Today, I overslept, still ran for 15 minutes (total distance: 1.37 miles). After I returned home, showered and dressed; I started craving something different from my usual greek yogurt with chia seeds. I started craving a blend of banana, peanut butter, and chocolate. So, trusting my inner voice, I put a banana, some PB, and a heavy splash of chocolate soy milk into the blender and ran that. Then, I scooped it into tupperware to eat at work, mixing in a moderate sprinkling of chia seeds. The mixture had thickened by the time I made it to my desk, and the chia seeds had transformed into a gelatinous tapioca-like consistency. This little breakfast was sooo good.

Sure, I couldn't eat it every day, but there was something about the way I was craving it - this mixture that I hadn't even really known existed until I made it - shows me that I have an ability to listen to my body in a way that benefits my taste buds and my nutritional needs.
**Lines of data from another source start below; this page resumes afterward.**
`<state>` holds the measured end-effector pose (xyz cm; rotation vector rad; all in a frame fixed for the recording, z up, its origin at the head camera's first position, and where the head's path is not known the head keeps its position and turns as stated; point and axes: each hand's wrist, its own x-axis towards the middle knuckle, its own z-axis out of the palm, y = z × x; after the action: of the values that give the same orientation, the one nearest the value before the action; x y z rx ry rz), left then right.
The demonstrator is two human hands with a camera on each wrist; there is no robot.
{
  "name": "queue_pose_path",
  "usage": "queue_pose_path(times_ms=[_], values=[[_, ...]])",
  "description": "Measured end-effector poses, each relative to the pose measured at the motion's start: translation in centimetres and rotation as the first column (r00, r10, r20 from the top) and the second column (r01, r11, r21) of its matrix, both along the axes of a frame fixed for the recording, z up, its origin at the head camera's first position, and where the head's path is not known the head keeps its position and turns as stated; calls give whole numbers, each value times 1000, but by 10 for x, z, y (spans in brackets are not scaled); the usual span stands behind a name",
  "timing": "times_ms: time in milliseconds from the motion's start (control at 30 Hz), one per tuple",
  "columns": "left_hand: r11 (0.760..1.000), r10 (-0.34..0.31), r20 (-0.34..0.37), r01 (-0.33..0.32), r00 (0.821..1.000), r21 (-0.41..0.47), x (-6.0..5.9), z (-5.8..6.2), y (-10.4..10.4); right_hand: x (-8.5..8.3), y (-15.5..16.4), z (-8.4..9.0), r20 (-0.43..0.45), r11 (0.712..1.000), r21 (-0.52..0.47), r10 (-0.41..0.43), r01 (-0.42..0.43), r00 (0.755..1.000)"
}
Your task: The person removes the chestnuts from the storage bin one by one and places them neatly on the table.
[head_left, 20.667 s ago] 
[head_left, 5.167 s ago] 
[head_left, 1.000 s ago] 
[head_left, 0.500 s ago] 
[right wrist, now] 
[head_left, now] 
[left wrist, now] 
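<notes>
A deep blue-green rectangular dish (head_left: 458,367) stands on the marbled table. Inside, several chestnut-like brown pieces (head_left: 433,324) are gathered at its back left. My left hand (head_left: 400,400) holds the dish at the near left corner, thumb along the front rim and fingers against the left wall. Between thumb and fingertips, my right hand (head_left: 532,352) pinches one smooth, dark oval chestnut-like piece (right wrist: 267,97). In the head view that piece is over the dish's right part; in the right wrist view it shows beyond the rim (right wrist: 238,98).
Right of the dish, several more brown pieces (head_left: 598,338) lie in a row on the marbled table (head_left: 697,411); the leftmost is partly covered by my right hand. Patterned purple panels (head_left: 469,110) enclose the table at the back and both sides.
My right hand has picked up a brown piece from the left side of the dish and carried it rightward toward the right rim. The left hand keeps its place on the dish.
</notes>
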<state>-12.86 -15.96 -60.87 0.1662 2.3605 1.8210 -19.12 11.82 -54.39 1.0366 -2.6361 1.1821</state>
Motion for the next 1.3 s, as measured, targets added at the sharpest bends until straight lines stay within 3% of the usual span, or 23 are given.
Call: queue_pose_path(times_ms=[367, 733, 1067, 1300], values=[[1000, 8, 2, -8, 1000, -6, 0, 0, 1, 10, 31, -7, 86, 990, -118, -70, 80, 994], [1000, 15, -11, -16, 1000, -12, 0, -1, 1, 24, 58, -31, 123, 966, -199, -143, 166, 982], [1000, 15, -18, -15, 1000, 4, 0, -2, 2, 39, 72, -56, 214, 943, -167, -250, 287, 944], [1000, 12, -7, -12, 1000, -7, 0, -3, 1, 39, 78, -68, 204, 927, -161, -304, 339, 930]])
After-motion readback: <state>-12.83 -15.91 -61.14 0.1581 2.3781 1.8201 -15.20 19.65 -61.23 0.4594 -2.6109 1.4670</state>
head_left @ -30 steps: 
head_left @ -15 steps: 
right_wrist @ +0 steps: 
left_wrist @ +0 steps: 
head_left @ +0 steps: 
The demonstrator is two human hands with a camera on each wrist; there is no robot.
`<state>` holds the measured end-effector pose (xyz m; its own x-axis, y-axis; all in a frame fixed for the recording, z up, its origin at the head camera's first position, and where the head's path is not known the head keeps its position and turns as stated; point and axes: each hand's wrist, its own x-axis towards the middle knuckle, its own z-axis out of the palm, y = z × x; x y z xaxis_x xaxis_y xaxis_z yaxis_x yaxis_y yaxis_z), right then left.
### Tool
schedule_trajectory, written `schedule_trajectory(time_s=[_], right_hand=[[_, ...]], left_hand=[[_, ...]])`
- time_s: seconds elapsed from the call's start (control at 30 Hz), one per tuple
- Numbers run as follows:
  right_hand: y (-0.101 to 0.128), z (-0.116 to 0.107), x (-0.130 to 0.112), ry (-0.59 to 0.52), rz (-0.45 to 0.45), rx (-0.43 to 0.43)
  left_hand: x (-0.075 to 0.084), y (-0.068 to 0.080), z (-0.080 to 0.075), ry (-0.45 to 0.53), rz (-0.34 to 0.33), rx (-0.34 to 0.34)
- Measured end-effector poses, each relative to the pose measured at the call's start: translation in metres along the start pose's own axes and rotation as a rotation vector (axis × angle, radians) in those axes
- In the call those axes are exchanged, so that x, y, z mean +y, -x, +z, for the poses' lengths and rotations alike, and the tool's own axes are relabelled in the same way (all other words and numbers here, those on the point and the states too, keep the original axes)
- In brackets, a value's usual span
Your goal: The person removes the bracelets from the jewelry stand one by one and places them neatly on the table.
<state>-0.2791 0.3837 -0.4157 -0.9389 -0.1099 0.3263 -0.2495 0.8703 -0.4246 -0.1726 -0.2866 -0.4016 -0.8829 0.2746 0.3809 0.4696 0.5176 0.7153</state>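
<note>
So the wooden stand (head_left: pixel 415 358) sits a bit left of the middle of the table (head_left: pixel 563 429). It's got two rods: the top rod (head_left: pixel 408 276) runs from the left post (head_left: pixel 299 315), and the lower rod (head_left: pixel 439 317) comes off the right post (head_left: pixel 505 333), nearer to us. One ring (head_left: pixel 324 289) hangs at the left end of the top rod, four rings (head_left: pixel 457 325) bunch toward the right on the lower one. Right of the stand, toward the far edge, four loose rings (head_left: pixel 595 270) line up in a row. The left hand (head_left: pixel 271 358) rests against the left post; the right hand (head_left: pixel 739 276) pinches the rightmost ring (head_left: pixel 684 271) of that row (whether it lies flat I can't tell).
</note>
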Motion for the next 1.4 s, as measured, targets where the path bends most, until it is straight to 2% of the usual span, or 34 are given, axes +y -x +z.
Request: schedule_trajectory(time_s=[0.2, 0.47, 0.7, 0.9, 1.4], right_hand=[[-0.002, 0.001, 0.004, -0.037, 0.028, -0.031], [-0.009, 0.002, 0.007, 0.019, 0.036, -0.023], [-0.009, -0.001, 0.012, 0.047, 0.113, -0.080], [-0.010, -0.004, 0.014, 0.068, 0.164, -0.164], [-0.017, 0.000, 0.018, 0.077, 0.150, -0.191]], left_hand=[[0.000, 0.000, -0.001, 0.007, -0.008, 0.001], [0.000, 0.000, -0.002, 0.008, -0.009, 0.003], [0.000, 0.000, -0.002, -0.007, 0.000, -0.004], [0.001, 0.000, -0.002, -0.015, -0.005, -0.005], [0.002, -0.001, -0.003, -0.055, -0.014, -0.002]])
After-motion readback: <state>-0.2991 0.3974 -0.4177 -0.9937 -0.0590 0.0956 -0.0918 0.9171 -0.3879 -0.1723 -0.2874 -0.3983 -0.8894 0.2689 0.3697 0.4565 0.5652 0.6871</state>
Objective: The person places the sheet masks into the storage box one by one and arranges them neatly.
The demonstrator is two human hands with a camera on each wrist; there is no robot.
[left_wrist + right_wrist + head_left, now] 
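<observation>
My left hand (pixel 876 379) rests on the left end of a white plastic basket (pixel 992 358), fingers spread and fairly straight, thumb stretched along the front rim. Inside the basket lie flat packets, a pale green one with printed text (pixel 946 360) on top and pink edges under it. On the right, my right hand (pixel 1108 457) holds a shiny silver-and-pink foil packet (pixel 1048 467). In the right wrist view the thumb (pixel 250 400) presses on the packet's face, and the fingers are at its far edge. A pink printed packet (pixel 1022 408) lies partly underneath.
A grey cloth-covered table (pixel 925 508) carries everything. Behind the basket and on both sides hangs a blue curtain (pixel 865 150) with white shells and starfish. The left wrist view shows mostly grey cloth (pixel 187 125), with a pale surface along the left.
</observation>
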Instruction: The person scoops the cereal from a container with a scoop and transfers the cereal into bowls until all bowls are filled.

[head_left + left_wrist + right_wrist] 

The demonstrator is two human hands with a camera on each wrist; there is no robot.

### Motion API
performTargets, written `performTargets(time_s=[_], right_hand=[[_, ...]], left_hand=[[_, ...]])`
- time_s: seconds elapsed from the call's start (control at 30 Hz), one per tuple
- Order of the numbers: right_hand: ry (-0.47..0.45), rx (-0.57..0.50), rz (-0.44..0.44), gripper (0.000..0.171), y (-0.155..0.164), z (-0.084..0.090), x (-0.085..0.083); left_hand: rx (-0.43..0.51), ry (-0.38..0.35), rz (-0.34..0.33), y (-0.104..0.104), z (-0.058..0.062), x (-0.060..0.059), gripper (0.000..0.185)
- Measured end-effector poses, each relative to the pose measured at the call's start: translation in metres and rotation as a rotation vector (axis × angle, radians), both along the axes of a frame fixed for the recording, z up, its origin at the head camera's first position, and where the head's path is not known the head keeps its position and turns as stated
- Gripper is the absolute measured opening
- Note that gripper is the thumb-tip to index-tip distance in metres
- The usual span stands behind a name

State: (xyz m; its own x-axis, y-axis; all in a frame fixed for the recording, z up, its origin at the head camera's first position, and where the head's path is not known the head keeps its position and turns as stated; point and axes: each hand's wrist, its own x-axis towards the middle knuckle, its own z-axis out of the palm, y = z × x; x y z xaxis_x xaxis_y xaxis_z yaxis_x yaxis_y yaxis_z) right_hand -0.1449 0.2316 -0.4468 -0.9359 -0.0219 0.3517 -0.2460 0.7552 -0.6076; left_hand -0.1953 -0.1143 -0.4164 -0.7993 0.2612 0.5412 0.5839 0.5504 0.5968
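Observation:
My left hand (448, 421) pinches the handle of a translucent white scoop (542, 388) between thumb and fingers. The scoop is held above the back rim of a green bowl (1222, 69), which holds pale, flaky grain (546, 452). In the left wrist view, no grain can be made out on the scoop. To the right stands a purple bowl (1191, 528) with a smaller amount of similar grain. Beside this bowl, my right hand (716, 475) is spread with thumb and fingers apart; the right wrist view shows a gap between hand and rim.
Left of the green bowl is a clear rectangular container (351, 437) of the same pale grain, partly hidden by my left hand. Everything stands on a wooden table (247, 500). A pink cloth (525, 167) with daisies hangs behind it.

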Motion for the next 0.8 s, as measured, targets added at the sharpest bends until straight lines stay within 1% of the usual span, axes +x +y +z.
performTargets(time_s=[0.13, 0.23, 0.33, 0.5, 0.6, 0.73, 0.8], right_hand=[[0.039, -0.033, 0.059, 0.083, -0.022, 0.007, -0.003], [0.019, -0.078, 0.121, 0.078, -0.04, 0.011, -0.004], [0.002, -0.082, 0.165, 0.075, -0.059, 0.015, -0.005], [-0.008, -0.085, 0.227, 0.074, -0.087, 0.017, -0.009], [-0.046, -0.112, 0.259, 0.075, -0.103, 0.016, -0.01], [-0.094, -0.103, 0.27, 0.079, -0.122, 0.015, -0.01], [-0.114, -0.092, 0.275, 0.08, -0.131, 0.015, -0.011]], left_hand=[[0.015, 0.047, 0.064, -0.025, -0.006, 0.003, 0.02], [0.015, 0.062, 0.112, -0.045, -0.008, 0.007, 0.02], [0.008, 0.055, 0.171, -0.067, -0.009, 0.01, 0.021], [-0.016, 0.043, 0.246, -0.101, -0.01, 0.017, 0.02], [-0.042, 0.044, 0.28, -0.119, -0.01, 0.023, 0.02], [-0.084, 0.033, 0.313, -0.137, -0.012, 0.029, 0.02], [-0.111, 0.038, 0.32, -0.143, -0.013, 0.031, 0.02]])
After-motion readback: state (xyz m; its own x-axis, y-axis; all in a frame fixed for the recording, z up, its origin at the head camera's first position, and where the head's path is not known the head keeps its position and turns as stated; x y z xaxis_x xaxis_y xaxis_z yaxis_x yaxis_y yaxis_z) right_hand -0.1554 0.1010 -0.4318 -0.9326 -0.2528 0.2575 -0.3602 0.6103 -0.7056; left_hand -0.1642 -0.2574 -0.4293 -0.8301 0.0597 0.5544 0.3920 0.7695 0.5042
Yay, me.

My little vegan-tapioca concoction totaled 504 calories, 27 grams of fat, 58 grams of carbs, 17 grams of fiber, and 16 grams of protein. So, while I'm not exactly cutting back on the carbs, calories, or salt; I also didn't think about food again until 1 pm. For those four hours, I didn't need a snack, my body was content - happy, even - and healthy because all those things have nutritional value beyond numbers and a small part of the impact.

How degrading to food to be classified do crudely. Nothing should be broken down and defined by small parts of what's inside them; especially when the chemical compounds that lead to those classifications all react differently inside the body than similar chemical compounds found in other foods which lead to the came classification. Beyond that, even; when ingredients are combined, the body digests everything differently.

The same claim of degradation could be said for recipes. The same recipe that makes an excellent tomato sauce made from fresh ingredients in Plainfield, New Jersey with taste very different in Cross Plains, Wisconsin. That is because the ingredients grown locally will have different minerals from the soil and the water, resulting in a different taste. Everyone knows the basic ingredients to a tomato sauce, even if they think they don't. The best meals happen without a recipe, but from an instinct.

Your inner voice knows what your body wants - not what is easy, not what is simple, but what nutrients your body truly wants - and it tells you every day.  All you have to do is listen.